PFDAVG Average Probability of Failure on Demand (safety measurement)
PFH Probability of Dangerous Failure per Hour (safety measurement)
Point Monitor. All popular gas monitors are point monitors. This means that their sensors are only capable of indicating the concentration of a substance at a single point in three dimensional space. Selection of the proper point in three dimensional space at which to place a sensor or sample probe is the most important element in the art of gas monitoring. (Sensor Location)
Portable refers to a self-contained, battery-operated or transportable gas monitor worn or carried by the person using it. A gas detector that can be carried.
Ported Sensor provides a 1/4" NPT connection on the side of a sensor body or sensor adaptor for delivery of calibration gas. Typically used when sensor is located in a hard-to-reach or hazardous location.
Range is the series of outputs corresponding to values of concentrations of the gas of interest over which accuracy is ensured by calibration.
Sample Draw refers to a method to cause deliberate flow of the atmosphere being monitored to a gas-sensing element.
SFF Safe Failure Fraction summarizes the fraction of failures which lead to a safe state and the fraction of failures which will be detected by diagnostic measures and lead to a defined safety action. (safety measurement)
SIF Safety Instrumented Function
SIL Safety Integrity Level. SIL is a measure of safety system performance. It is one means of reducing risk. It can be expressed either as a failure rate or as the amount of risk reduction. The higher the SIL, the lower the PFD (Probability of a failure on demand) for the system. A product’s SIL rating means it is suitable for use within a system with a specified SIL rating.
SIS Safety Instrumented System - Implementation of one or more Safety Instrumented Functions. A SIS is composed of any combination of sensor(s), logic solver(s) and final element(s).
Solid is a phase of matter characterized by a definite volume and definite shape. A solid resists external forces to change shape.
Span is the algebraic difference between the upper and lower values of a range.
Stationary refers to a gas detection instrument intended for permanent installation in a fixed location.
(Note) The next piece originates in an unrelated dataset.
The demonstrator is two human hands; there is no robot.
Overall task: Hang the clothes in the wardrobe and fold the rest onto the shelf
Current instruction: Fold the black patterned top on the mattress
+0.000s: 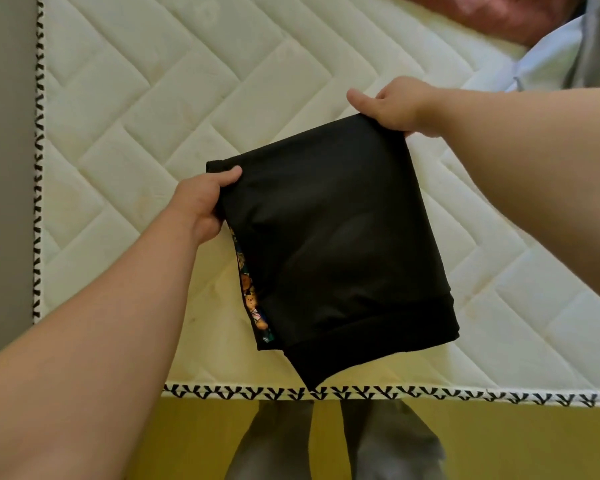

Stoichiometric. The exact percentage of two or more substances which will react completely with each other leaving no unreacted residue. For example, a 7% mixture of methane by volume in air will react completely with the oxygen present leaving only CO2 and H2O as residue. If the methane concentration here is less than 7%, there would be oxygen left over. If the methane concentration were greater than 7%, there would be methane left over.
Test Gas is a known concentration of the gas to be detected diluted with clean air.
Threshold Limit Value Time-Weighted Average (TLV-TWA) is the time-weighted average concentration of a substance for a normal 8-hour work day and a 40-hour work week, to which nearly all workers may be repeatedly exposed, day after day. (OSHA)
Toxic Gas or Vapor. Any substance which causes illness or death when inhaled or absorbed by the body in relatively small quantities. H2S is a highly toxic gas.
Trouble Signal is a signal (contact, transfer, and/or visible or audible signal) advising an instrument user of conditions such as input power failure, an open circuit breaker, a blown fuse, loss of continuity to the detector head, defective gas-sensing element, or significant downscale indication
Vapor is the gaseous state of a material below its boiling point.
Vapor Density relates the molecular
weight of a gas to the molecular weight of air.